Phellodon secretus closely resembles Phellodon connatus but differs in having a thinner stipe, cottony soft pileus, and smaller, more globose spores. In its ecology and distribution, it shows similarities to Hydnellum gracilipes.

The species appears to be mycorrhizal, forming symbiotic relationships with trees. It is extremely rare, found primarily in dry, old-growth pine woodlands in the Northern boreal and Middle boreal vegetation zones of Finland, particularly in areas with a fairly continental climate.

===Similar species===

Other members of the genus can be confused with Phellodon secretus. For example, P. tomentosus is typically larger, with a brown‑coloured pileus marked by concentric zones, whereas both P. niger and P. confluens bear a more conspicuous woolly (tomentose) covering on the stipe and produce basidiospores that are appreciably larger than those of P. secretus.

==Habitat and distribution==

In its original description, P. secretus was noted as strictly associated with old‑growth Pinus sylvestris woodlands, growing in the narrow gap between humus and fallen pine trunks or kelo rootstocks. British records come from Castanea sativa–pine mixed stands at two Fagaceae‑associated hydnoid hotspots (Buttersteep and Rapley 2–4) in Swinley Forest, Berkshire. Fruiting bodies were found beneath chestnut plant litter on low mossy mounds, often close (≤ 10 m) to Scots pine; lifting overlying wood sometimes broke the stipe, leaving the pileus attached to the wood above.

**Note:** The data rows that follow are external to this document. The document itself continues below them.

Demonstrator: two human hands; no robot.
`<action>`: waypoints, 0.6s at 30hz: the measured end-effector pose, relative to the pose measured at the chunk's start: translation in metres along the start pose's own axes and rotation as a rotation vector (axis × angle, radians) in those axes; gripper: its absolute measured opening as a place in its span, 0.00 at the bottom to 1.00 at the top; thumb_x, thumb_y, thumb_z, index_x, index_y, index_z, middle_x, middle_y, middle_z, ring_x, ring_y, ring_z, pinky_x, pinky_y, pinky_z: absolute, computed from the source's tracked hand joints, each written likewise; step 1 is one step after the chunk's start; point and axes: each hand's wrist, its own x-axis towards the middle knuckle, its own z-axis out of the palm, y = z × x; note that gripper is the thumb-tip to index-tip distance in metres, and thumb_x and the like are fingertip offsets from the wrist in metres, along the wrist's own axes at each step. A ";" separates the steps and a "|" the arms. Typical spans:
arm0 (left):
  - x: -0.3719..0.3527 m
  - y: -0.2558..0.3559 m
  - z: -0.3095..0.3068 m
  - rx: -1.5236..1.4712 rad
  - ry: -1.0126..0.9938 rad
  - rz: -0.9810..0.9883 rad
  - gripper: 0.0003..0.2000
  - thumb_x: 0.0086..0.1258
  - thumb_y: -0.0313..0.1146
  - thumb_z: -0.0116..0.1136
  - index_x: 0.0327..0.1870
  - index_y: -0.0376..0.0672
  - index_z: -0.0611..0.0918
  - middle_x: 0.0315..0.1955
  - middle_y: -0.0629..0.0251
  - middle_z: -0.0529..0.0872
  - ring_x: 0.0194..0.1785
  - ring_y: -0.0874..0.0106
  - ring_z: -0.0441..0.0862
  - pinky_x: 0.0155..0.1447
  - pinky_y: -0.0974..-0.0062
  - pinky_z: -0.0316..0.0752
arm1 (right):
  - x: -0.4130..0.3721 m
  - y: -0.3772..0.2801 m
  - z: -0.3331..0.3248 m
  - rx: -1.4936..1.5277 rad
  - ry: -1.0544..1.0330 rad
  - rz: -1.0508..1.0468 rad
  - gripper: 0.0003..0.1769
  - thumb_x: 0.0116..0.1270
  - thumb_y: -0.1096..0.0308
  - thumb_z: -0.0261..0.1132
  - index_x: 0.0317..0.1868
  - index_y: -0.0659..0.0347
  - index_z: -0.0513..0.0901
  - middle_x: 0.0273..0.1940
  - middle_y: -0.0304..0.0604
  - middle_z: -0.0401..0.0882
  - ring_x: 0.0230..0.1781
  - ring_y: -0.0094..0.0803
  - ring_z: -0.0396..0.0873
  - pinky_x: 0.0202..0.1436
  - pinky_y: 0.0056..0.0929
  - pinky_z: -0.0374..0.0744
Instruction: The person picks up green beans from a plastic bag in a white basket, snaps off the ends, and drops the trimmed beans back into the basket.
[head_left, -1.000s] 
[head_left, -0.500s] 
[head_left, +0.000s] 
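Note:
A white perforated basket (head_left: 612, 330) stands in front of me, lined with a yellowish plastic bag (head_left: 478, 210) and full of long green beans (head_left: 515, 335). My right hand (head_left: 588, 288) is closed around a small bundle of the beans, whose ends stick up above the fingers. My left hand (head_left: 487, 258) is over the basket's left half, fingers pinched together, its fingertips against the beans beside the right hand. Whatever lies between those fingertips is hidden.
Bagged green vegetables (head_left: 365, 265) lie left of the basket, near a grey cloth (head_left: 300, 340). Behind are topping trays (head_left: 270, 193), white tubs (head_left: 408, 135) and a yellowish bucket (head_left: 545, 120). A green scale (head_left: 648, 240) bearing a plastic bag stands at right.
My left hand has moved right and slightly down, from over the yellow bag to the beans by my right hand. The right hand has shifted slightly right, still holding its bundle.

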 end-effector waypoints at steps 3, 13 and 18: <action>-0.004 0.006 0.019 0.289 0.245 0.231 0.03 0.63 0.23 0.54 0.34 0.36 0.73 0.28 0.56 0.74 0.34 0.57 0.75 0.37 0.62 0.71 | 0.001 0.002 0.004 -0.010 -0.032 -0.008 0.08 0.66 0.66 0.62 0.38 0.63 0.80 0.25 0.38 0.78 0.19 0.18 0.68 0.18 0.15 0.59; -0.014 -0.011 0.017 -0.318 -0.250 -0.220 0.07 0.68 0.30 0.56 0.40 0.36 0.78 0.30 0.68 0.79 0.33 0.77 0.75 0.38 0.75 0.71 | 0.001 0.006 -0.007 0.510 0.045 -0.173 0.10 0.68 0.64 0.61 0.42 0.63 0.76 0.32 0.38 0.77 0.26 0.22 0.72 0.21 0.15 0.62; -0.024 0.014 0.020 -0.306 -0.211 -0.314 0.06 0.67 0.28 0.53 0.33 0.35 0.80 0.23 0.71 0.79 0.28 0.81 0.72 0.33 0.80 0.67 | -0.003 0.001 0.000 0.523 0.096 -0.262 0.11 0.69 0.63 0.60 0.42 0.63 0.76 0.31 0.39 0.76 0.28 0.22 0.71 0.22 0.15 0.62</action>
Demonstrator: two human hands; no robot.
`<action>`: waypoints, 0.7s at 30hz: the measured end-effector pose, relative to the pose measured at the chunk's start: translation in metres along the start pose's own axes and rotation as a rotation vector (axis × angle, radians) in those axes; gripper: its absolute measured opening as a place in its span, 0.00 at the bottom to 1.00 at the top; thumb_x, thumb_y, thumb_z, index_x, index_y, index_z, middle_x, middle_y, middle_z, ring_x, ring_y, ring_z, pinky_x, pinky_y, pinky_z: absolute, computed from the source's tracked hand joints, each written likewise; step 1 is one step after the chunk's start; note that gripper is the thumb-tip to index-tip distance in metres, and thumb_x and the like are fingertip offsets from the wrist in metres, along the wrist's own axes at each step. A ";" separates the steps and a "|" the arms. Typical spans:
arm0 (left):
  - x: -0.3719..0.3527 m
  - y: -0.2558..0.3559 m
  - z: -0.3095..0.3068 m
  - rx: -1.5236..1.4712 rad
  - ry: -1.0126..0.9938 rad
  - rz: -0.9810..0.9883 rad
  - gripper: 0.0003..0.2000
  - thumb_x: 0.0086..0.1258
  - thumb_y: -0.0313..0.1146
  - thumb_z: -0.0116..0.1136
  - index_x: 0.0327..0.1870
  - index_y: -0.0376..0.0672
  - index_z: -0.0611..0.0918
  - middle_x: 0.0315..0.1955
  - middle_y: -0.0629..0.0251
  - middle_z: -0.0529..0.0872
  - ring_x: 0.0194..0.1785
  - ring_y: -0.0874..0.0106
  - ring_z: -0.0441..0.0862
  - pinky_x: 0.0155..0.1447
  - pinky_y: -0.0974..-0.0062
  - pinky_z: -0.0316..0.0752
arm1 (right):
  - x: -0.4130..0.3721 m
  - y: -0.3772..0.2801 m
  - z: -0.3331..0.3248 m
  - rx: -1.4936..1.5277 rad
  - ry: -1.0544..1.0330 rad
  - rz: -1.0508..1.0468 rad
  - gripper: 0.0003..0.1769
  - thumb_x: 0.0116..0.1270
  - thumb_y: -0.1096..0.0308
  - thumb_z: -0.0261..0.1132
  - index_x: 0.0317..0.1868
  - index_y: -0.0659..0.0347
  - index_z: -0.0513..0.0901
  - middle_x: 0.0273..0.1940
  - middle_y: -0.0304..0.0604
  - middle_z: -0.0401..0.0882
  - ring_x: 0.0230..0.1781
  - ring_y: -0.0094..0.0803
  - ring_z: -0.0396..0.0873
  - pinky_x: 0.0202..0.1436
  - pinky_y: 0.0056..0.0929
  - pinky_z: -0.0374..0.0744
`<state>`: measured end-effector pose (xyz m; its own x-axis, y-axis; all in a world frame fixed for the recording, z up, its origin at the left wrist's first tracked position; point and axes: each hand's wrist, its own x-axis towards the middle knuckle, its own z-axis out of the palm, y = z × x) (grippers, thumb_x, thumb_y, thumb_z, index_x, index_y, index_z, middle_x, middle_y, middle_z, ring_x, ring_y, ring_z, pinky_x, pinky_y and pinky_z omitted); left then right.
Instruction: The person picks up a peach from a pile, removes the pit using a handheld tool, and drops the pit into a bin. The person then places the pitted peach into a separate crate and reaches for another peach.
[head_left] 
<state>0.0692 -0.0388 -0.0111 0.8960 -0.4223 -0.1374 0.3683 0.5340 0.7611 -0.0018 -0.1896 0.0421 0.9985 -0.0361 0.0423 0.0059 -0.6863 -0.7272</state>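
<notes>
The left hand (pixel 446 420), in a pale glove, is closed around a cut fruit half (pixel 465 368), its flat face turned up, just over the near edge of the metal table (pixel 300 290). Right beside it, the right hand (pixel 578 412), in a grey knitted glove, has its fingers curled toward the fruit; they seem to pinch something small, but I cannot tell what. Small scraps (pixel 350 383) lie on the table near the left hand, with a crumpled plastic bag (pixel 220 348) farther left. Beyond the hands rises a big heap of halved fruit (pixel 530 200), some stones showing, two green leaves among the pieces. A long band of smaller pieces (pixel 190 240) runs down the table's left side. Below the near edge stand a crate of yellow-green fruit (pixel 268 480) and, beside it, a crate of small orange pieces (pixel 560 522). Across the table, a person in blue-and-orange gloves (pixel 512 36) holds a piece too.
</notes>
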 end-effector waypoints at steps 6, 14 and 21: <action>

Below‑ground, soil eDNA sampling detected P. secretus in three quadrats at each of the two sites, plus a further quadrat 750 m away on Mill pond embankment, indicating a wider mycelial presence than fruiting bodies alone reveal.
Although no further records have yet appeared outside Finland and England, identical or near‑identical barcodes have since been reported from Estonia, Portugal and Russia, and a mycorrhizal root tip from California (Pinus muricata) indicates a Holarctic distribution.